TASK STATEMENT: Pictures must not appear in the copy. Restate exactly the lines below from the one with "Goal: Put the" through the one with "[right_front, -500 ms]", inclusive.

Source records
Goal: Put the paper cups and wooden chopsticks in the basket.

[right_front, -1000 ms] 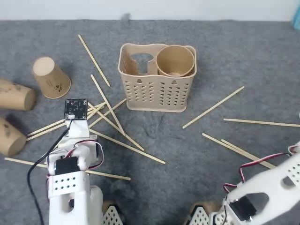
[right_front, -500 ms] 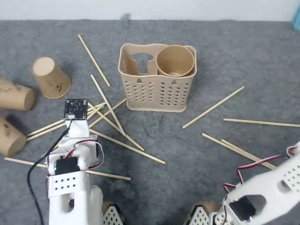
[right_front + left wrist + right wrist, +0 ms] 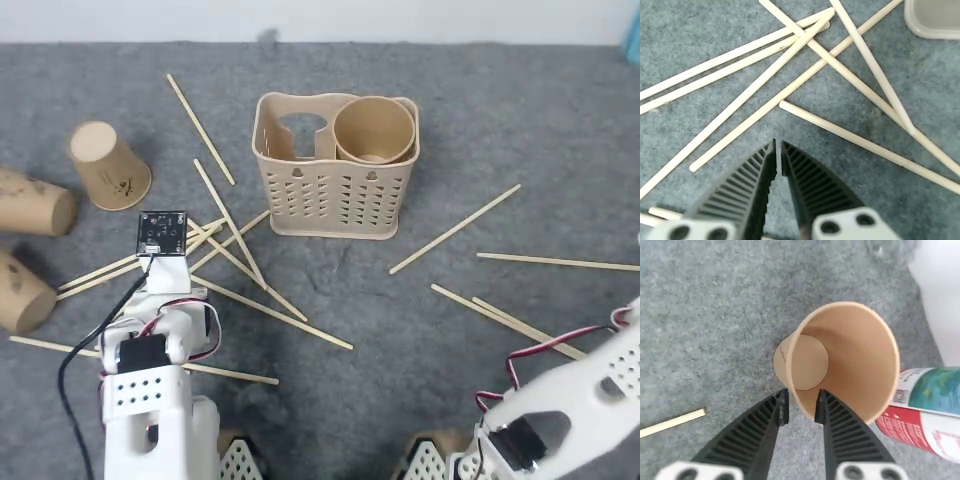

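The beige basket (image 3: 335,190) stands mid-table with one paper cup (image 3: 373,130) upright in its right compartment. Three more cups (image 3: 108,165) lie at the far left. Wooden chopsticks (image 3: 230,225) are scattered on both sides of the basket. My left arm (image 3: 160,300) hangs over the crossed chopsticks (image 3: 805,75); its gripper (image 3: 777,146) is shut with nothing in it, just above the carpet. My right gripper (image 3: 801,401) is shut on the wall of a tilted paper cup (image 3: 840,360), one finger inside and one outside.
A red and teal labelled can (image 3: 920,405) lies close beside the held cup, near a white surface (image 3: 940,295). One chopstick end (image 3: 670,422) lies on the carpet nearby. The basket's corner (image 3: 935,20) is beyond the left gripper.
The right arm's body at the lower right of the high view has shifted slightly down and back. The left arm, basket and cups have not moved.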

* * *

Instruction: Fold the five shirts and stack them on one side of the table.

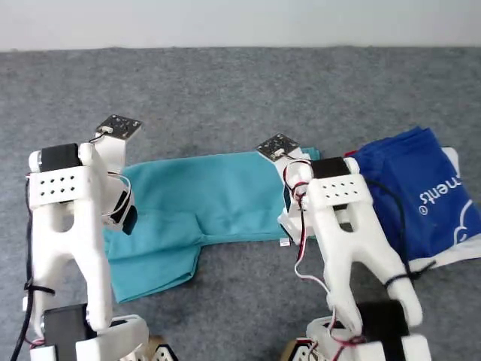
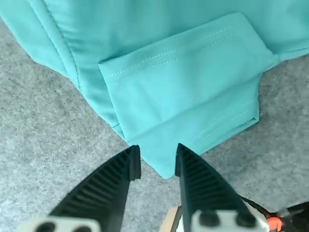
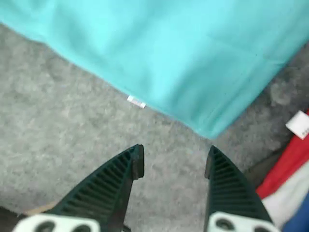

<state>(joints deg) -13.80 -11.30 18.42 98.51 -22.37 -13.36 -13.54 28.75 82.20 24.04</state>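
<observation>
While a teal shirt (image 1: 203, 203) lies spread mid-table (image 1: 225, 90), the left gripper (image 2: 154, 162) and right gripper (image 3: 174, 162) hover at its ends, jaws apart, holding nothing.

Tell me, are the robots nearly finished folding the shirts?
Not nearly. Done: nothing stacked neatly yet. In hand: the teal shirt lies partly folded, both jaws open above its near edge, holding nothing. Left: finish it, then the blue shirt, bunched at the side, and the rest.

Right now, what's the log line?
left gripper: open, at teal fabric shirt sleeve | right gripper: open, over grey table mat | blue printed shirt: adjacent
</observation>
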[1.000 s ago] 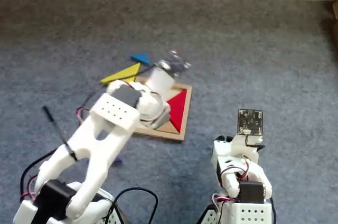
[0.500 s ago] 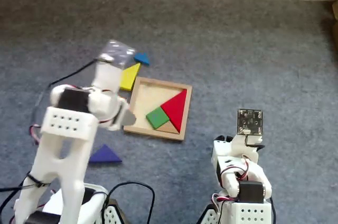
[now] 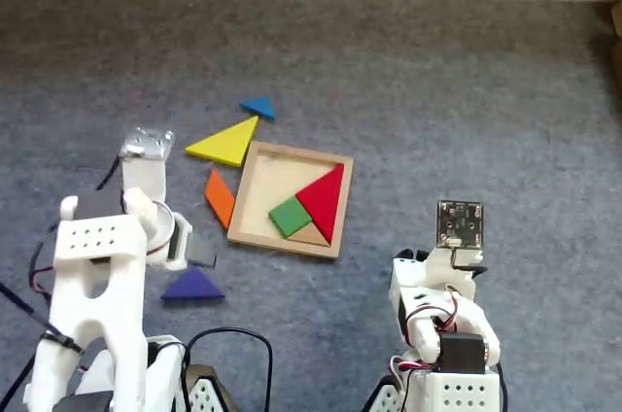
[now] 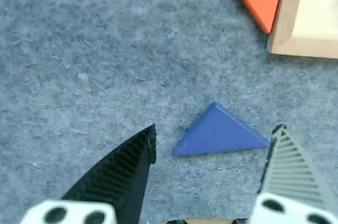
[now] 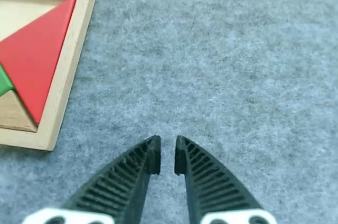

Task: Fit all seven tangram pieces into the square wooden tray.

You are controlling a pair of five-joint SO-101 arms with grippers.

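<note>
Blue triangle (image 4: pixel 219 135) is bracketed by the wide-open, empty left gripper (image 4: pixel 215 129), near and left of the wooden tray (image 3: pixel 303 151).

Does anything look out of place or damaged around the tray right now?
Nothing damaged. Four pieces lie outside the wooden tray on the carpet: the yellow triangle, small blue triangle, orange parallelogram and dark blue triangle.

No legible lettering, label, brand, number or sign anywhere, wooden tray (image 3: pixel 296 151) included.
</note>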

OUTPUT FOR THIS TASK:
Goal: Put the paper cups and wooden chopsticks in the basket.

[right_front, -1000 ms] 
[right_front, -500 ms] 

That's the answer, with nothing more to add.